- _Task item_: Copy the following data exactly and drop the pictures.

- _Data for analysis_:
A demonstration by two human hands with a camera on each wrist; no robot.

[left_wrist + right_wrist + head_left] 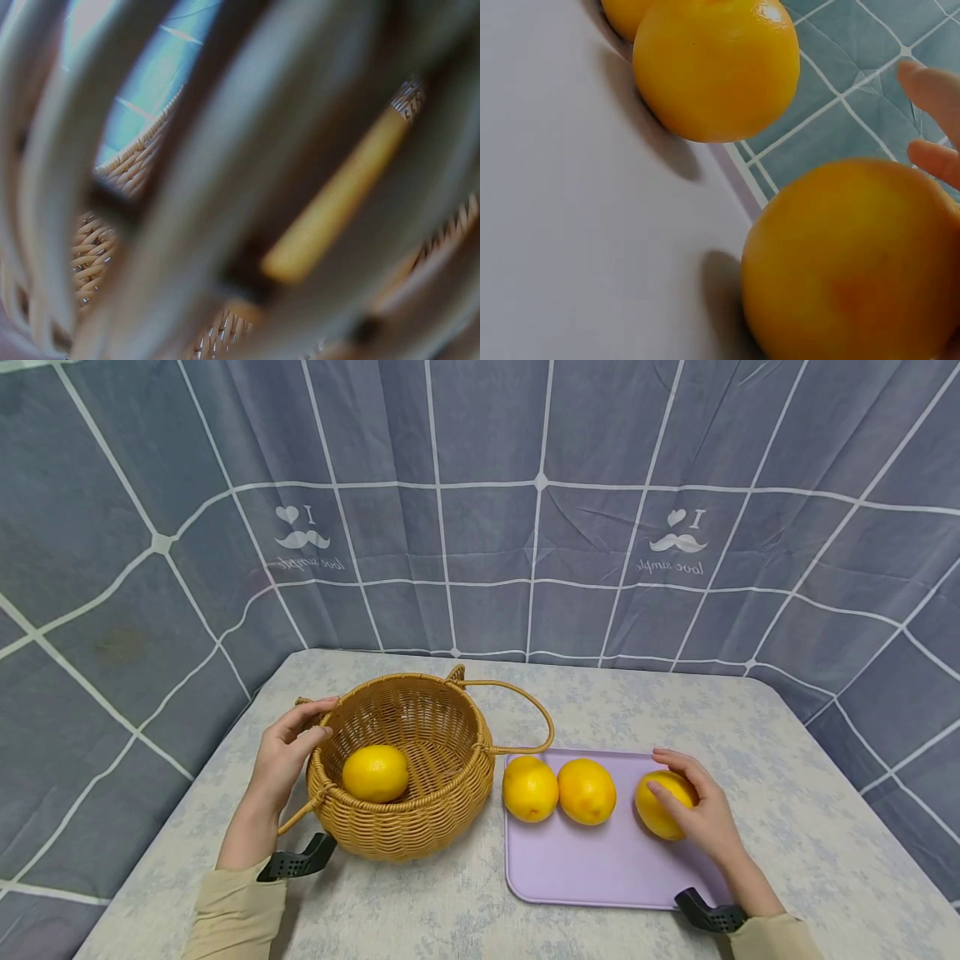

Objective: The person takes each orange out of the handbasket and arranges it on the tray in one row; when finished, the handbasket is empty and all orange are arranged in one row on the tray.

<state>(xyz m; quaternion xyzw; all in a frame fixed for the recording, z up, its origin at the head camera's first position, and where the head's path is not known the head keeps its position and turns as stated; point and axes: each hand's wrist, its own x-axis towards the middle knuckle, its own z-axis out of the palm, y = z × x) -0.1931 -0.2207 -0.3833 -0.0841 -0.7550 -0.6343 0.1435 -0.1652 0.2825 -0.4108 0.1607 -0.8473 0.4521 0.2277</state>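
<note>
My left hand [288,752] grips the left rim of a round wicker basket [405,831], thumb over the edge. One lemon [375,774] lies inside the basket, at its near left. In the left wrist view, blurred wicker strands [247,150] fill most of the picture and hide the hand. At the right, my right hand [701,806] curls round a lemon [656,814] on a lilac tray [592,877], thumb across its front and fingers at its far side. Seen from the right wrist, this lemon [847,262] sits large and close, fingertips [930,161] just beyond it.
Two more lemons, a left one [530,789] and a right one [587,792], sit side by side on the tray's left half. The basket's looped handle [551,722] reaches over the tray's back left corner. Behind the pale patterned table [405,918] hangs a grey-blue checked curtain [487,535].
</note>
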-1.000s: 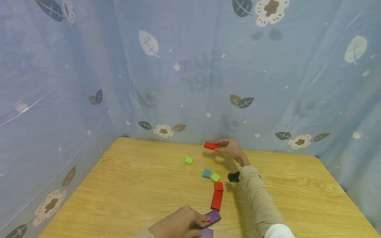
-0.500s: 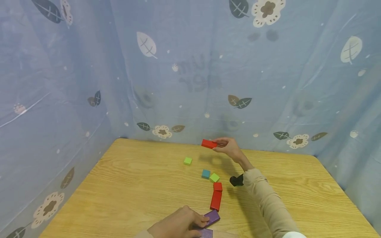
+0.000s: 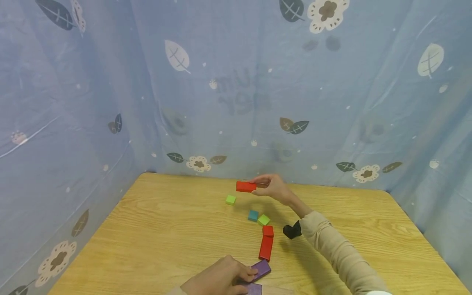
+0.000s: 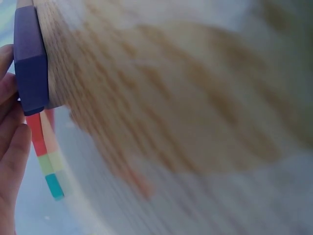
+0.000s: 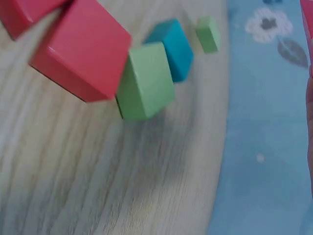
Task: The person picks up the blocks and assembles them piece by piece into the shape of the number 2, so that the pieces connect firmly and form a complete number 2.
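My right hand (image 3: pixel 274 190) pinches a red block (image 3: pixel 246 187) by one end, raised over the far part of the table; in the right wrist view, only a sliver of both shows at the right edge. At the near side, the bent fingers of my left hand (image 3: pixel 221 276) hold a purple block (image 3: pixel 262 269), with the thumb by a second purple block (image 3: pixel 254 289). In the left wrist view, fingertips lie against the purple block (image 4: pixel 32 58). Beyond it stand a long red block (image 3: pixel 266 248) and a shorter red one (image 3: pixel 268 231).
A green block (image 3: pixel 263 220) and a teal block (image 3: pixel 253 215) continue the line of blocks. Farther back lies another green block (image 3: pixel 230 200). A black device (image 3: pixel 292 230) hangs beneath the right sleeve. Blue patterned curtains (image 3: pixel 206 102) surround the wooden table (image 3: pixel 166 221).
My right hand has carried the red block leftward, with a small rise and then a dip toward the far green block. My left hand stays at the purple blocks.
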`<state>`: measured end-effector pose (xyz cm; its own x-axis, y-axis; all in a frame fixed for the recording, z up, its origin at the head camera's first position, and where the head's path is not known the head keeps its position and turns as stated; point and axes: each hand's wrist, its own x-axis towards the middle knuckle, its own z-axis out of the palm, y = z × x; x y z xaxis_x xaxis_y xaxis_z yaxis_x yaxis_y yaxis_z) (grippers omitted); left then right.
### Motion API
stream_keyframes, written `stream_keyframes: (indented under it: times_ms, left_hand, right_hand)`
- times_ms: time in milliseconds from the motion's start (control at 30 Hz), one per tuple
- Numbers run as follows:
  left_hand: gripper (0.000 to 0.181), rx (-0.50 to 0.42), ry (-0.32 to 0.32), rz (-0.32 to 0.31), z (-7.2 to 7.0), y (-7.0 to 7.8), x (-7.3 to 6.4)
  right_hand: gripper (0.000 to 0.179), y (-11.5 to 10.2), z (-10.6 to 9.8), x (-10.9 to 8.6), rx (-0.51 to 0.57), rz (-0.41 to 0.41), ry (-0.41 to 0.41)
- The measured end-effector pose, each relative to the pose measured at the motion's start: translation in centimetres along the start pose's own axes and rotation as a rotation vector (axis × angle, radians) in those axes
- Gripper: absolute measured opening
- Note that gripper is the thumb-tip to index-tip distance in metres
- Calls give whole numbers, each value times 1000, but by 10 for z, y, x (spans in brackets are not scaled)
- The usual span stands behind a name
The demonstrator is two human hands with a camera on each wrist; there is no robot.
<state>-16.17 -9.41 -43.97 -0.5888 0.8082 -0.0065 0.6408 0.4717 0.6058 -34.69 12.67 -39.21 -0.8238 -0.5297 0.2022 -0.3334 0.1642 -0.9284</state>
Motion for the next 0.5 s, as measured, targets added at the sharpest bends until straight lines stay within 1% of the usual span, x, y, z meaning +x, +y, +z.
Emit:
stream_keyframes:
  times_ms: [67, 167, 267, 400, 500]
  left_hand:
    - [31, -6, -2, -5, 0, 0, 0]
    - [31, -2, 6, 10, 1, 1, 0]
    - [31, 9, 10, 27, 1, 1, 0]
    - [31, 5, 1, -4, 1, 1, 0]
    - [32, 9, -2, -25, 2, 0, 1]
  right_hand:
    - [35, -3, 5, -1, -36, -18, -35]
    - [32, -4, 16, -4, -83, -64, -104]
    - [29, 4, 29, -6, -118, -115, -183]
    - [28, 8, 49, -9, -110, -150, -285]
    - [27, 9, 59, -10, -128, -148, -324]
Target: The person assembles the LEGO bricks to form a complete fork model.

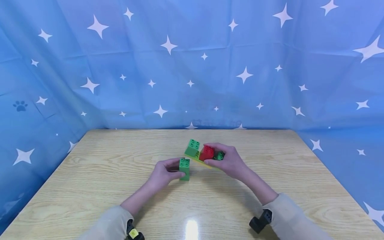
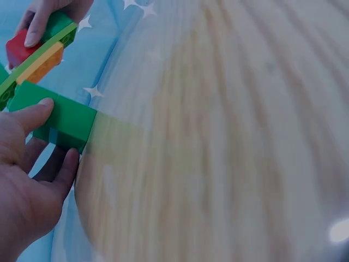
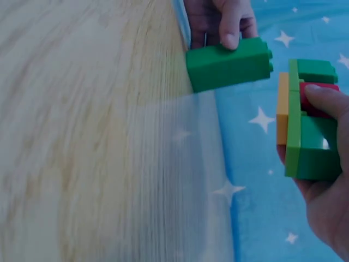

- _Answer below_:
A demonstration by two human hands with a camera on each wrist; no robot.

[left_wrist + right_wrist + head_left] 

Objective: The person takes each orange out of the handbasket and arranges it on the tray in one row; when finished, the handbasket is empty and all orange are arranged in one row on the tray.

<state>(xyz m; quaternion xyzw; all in a frame fixed for the recording, z up, its origin at the head camera's first position, and where the head's path is not known the head keeps its position and turns as stated; point and axes: each hand's wrist, its own x-axis towards the middle knuckle, its own z-axis out of the palm, y = z × x) -0.1931 -0.2207 -0.3833 -0.0841 -0.7550 -0.6343 0.1435 -0.1652 0.2825 -0.4108 0.1607 -0.8473 0.4521 0.2277</state>
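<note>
My left hand [288,752] grips the left rim of a round wicker basket [405,831], thumb over the edge. One lemon [375,774] lies inside the basket, at its near left. In the left wrist view, blurred wicker strands [247,150] fill most of the picture and hide the hand. At the right, my right hand [701,806] curls round a lemon [656,814] on a lilac tray [592,877], thumb across its front and fingers at its far side. Seen from the right wrist, this lemon [847,262] sits large and close, fingertips [930,161] just beyond it.
Two more lemons, a left one [530,789] and a right one [587,792], sit side by side on the tray's left half. The basket's looped handle [551,722] reaches over the tray's back left corner. Behind the pale patterned table [405,918] hangs a grey-blue checked curtain [487,535].
</note>
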-1.000s: 
-0.500s: 
+0.000s: 
+0.000s: 
+0.000s: 
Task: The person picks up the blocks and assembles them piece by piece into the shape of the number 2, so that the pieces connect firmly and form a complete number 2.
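My right hand (image 3: pixel 274 190) pinches a red block (image 3: pixel 246 187) by one end, raised over the far part of the table; in the right wrist view, only a sliver of both shows at the right edge. At the near side, the bent fingers of my left hand (image 3: pixel 221 276) hold a purple block (image 3: pixel 262 269), with the thumb by a second purple block (image 3: pixel 254 289). In the left wrist view, fingertips lie against the purple block (image 4: pixel 32 58). Beyond it stand a long red block (image 3: pixel 266 248) and a shorter red one (image 3: pixel 268 231).
A green block (image 3: pixel 263 220) and a teal block (image 3: pixel 253 215) continue the line of blocks. Farther back lies another green block (image 3: pixel 230 200). A black device (image 3: pixel 292 230) hangs beneath the right sleeve. Blue patterned curtains (image 3: pixel 206 102) surround the wooden table (image 3: pixel 166 221).
My right hand has carried the red block leftward, with a small rise and then a dip toward the far green block. My left hand stays at the purple blocks.
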`<state>`: measured end-effector pose (xyz cm; its own x-axis, y-axis; all in a frame fixed for the recording, z up, its origin at the head camera's first position, and where the head's path is not known the head keeps its position and turns as stated; point and axes: each hand's wrist, its own x-axis towards the middle knuckle, its own z-axis out of the palm, y = z × x; x y z xaxis_x xaxis_y xaxis_z yaxis_x yaxis_y yaxis_z) (grippers omitted); left then right.
### Motion API
stream_keyframes, written `stream_keyframes: (indented under it: times_ms, left_hand, right_hand)`
- times_ms: time in milliseconds from the motion's start (control at 30 Hz), one per tuple
- Numbers run as follows:
  left_hand: gripper (0.000 to 0.181), rx (-0.50 to 0.42), ry (-0.32 to 0.32), rz (-0.32 to 0.31), z (-7.2 to 7.0), y (-7.0 to 7.8), x (-7.3 to 6.4)
  right_hand: gripper (0.000 to 0.179), y (-11.5 to 10.2), z (-10.6 to 9.8), x (-10.9 to 8.6), rx (-0.51 to 0.57), rz (-0.41 to 0.41), ry (-0.41 to 0.41)
- The measured end-effector pose, each relative to the pose measured at the motion's start: translation in centimetres along the start pose's own axes and rotation as a rotation vector (axis × angle, radians) in those axes
- Gripper: absolute measured opening
- Note that gripper is the thumb-tip to index-tip distance in metres
- Calls give whole numbers, each value times 1000, but by 10 for z, y, x (spans in brackets are not scaled)
- The usual span stands behind a name
The demonstrator is two human hands with a camera on each wrist; there is no robot.
<state>-16.17 -9.41 -43.97 -0.5888 0.8082 -0.0065 0.6408 0.4717 0.6058 -34.69 12.67 -39.21 -0.8238 -0.5297 0.2022 -0.3334 0.1642 -0.9284</state>
Motion for the next 0.5 s, as measured, targets added at the sharpest bends until straight lines stay within 1% of the usual span, x, y, z meaning +x, +y, +z.
Emit:
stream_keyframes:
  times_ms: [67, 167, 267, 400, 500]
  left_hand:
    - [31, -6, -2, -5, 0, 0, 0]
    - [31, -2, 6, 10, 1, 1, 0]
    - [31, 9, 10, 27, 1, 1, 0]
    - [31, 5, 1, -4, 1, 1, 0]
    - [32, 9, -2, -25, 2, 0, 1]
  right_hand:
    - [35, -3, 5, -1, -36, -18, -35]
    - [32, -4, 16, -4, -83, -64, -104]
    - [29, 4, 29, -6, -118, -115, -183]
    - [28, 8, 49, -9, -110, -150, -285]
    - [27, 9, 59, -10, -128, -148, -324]
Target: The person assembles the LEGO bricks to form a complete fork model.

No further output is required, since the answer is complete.